Es kann sehr belastend sein, wenn man beobachtet, dass ein geliebter Mensch leidet.
Vielleicht wirkt ein Elternteil niedergeschlagen, hat den Lebensmut verloren, zieht sich zurück oder äußert Gedanken wie „Es hat alles keinen Sinn mehr“.
Viele Angehörige fühlen sich in solchen Situationen hilflos oder überfordert. Man möchte unterstützen – aber weiß nicht genau wie. Gleichzeitig entstehen oft eigene Sorgen und Ängste, die man allein kaum tragen kann.
LebensLinien 60+ bietet Ihnen Orientierung, Entlastung und konkrete Unterstützung.

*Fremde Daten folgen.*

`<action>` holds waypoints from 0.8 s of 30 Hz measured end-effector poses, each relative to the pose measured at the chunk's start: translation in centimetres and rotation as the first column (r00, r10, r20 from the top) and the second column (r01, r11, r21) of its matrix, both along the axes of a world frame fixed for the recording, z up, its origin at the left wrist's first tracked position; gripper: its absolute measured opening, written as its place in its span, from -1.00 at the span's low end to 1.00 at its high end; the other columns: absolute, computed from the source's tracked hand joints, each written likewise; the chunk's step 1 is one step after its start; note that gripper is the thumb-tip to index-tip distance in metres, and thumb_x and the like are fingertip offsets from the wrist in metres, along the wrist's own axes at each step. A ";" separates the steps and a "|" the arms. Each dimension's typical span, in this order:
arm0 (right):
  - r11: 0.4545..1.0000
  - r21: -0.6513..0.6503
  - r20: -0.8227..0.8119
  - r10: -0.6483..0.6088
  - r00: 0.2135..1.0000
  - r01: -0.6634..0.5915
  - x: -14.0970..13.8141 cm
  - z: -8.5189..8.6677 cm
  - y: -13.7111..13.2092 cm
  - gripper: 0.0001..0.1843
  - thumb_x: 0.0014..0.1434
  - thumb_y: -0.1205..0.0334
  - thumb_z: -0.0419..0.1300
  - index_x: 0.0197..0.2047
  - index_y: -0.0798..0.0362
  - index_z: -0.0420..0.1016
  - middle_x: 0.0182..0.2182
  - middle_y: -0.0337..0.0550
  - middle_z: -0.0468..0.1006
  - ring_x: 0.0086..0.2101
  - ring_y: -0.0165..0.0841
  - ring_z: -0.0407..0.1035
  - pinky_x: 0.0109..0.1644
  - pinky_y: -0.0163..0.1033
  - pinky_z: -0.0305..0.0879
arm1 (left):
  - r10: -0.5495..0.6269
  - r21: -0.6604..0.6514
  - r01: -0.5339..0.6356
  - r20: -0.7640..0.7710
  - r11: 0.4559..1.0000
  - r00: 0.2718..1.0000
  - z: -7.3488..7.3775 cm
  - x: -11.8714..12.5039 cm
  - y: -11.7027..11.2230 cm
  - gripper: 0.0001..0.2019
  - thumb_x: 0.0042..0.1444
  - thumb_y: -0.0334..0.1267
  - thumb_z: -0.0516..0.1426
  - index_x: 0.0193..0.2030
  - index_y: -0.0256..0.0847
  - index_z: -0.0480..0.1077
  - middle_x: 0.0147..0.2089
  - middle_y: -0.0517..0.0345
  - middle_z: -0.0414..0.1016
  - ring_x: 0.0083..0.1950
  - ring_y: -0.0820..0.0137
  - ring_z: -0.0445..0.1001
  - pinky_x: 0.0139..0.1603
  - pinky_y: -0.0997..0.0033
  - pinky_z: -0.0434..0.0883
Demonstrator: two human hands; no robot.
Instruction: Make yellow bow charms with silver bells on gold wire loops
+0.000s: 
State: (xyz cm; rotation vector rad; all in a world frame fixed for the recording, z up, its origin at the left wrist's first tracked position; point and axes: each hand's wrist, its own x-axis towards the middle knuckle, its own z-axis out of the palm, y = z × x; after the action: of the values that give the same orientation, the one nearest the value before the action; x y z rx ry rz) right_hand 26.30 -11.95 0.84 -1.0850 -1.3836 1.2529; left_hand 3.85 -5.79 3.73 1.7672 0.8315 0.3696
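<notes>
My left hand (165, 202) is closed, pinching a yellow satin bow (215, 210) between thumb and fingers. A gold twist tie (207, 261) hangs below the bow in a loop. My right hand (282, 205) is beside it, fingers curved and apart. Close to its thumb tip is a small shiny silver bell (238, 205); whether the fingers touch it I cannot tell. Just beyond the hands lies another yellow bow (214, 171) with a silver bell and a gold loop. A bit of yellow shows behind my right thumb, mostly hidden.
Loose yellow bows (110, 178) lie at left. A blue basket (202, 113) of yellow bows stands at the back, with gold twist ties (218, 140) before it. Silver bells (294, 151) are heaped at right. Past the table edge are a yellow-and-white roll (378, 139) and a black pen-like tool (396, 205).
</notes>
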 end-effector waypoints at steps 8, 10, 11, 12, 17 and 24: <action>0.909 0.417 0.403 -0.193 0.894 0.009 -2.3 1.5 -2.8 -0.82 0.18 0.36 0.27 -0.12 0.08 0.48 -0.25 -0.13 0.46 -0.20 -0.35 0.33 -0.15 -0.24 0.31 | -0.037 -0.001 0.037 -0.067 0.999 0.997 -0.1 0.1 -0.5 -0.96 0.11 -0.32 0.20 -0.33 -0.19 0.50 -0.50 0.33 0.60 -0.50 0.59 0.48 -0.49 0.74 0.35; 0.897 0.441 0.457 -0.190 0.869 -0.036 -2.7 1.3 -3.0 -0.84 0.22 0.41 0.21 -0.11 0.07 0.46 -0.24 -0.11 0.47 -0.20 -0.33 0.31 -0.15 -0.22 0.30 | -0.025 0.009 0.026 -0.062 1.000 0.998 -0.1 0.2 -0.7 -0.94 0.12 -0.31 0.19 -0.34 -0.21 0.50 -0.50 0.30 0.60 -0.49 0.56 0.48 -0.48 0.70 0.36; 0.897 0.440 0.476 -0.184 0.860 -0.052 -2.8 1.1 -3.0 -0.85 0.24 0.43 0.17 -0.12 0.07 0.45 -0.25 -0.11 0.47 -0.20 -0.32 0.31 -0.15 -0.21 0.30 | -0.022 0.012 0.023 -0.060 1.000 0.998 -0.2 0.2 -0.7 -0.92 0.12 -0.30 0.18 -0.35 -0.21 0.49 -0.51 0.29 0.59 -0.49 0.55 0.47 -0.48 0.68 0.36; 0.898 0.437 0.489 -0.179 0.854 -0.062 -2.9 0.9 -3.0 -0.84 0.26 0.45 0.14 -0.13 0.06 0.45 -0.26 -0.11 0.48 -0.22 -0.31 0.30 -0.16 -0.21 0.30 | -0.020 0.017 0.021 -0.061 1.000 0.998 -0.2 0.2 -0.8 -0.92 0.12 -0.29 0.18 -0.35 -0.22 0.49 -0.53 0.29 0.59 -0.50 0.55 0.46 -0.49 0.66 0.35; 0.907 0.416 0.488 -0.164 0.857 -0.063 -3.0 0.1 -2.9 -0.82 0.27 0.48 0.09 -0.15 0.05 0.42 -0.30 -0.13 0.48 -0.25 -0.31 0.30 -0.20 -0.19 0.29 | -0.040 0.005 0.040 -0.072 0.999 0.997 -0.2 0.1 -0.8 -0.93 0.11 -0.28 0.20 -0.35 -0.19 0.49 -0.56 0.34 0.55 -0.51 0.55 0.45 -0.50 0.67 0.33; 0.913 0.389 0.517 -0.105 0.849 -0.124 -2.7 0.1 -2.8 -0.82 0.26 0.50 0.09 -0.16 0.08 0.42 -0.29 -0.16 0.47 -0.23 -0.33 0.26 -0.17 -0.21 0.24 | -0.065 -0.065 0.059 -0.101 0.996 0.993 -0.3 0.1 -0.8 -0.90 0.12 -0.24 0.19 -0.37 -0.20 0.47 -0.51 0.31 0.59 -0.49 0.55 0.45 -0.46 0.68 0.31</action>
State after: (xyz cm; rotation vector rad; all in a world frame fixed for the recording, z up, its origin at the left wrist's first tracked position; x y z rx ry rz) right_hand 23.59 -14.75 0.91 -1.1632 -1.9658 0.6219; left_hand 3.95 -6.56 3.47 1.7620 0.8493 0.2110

Sie können sich anonym an uns wenden, wenn Sie:
- sich um jemanden ab 60 sorgen
- nicht wissen, wie Sie ein Gespräch über seelische Belastungen beginnen sollen
- Anzeichen einer Krise besser verstehen möchten
- selbst unter der Situation leiden und Austausch brauchen
- überlegen, ob die Person unser Angebot nutzen könnte
Unsere Berater*innen wissen, wie komplex die Rolle von Angehörigen sein kann.
Denn Sie stehen mittendrin: Sie möchten helfen, Grenzen respektieren, Rücksicht nehmen – und gleichzeitig für sich selbst sorgen.
Wir unterstützen Sie dabei,
- Warnsignale besser einzuordnen,
- eigene Überforderung zu reduzieren,
- Strategien zu finden, um Betroffene zu ermutigen,
- und Möglichkeiten der Unterstützung realistisch abzuschätzen.
Natürlich können Sie auch die betroffene Person – ganz behutsam – auf unsere Mail-Beratung bei LebensLinien 60+ aufmerksam machen. Für viele ältere Menschen ist das Schreiben ein leichterer Schritt als ein persönliches Gespräch.